About this exercise: Reproduce exactly, and only, the lines running from the start of the entries below to the line containing "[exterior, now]".

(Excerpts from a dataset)
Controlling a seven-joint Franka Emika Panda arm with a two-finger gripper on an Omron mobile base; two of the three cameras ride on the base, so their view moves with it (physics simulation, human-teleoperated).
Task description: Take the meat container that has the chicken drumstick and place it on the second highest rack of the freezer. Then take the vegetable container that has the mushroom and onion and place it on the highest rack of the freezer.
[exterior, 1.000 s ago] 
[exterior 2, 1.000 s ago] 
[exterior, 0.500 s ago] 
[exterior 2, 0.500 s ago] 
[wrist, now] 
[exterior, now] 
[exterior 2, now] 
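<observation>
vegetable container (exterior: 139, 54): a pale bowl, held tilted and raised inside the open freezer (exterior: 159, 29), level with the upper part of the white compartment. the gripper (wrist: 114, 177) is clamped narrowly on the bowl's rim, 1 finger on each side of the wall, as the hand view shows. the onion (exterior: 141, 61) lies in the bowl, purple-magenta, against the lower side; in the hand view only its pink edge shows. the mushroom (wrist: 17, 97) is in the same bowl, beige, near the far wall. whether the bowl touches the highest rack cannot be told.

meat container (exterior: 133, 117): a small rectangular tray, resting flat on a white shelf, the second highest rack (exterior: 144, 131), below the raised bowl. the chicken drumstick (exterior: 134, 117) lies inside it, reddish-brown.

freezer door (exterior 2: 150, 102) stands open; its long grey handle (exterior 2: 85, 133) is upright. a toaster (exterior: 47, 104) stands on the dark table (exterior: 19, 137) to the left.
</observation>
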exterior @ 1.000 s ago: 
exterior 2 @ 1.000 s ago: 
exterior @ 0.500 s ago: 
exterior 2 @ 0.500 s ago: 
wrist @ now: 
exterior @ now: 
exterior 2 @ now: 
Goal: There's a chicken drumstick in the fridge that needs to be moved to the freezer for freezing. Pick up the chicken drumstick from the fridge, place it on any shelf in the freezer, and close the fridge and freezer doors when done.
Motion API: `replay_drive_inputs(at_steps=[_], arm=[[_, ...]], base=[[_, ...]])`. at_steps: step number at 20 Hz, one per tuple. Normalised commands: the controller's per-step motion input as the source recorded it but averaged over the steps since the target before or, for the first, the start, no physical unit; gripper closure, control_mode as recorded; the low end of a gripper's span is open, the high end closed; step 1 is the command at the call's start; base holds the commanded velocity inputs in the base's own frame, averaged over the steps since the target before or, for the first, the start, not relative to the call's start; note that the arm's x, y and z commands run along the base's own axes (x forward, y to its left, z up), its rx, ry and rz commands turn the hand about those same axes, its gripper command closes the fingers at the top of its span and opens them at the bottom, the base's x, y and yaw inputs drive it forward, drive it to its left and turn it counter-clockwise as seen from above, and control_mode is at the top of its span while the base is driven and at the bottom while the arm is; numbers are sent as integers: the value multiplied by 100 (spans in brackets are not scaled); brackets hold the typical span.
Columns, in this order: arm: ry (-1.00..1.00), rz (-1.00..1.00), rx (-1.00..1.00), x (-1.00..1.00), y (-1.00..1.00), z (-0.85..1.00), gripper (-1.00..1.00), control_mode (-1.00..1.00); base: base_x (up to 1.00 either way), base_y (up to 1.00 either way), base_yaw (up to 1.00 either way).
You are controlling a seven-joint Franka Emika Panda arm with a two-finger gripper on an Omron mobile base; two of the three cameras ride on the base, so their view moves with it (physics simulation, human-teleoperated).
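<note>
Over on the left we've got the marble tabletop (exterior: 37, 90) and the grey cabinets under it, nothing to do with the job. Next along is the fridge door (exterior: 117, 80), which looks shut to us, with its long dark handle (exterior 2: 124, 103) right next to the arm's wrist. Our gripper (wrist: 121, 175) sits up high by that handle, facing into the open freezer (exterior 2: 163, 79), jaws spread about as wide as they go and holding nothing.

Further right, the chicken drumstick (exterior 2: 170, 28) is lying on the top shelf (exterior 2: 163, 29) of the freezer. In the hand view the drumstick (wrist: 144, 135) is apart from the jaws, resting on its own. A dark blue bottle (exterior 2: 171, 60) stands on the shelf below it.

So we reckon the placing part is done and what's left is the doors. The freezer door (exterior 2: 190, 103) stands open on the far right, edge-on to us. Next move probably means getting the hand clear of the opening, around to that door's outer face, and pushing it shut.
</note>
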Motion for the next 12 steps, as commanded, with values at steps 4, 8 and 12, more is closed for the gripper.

Written response:
Controlling a seven-joint Franka Emika Panda arm with a two-finger gripper on an Omron mobile base; two of the three cameras ride on the base, so their view moves with it (physics simulation, human-teleoperated).
Task description: Take the meat container that has the chicken drumstick and place it on the second highest rack of the freezer. Then take the vegetable container that has the mushroom and onion and place it on the highest rack of the freezer.
[exterior, 1.000 s ago] 
[exterior 2, 1.000 s ago] 
[exterior, 0.500 s ago] 
[exterior 2, 0.500 s ago] 
[wrist, now] 
[exterior, now] 

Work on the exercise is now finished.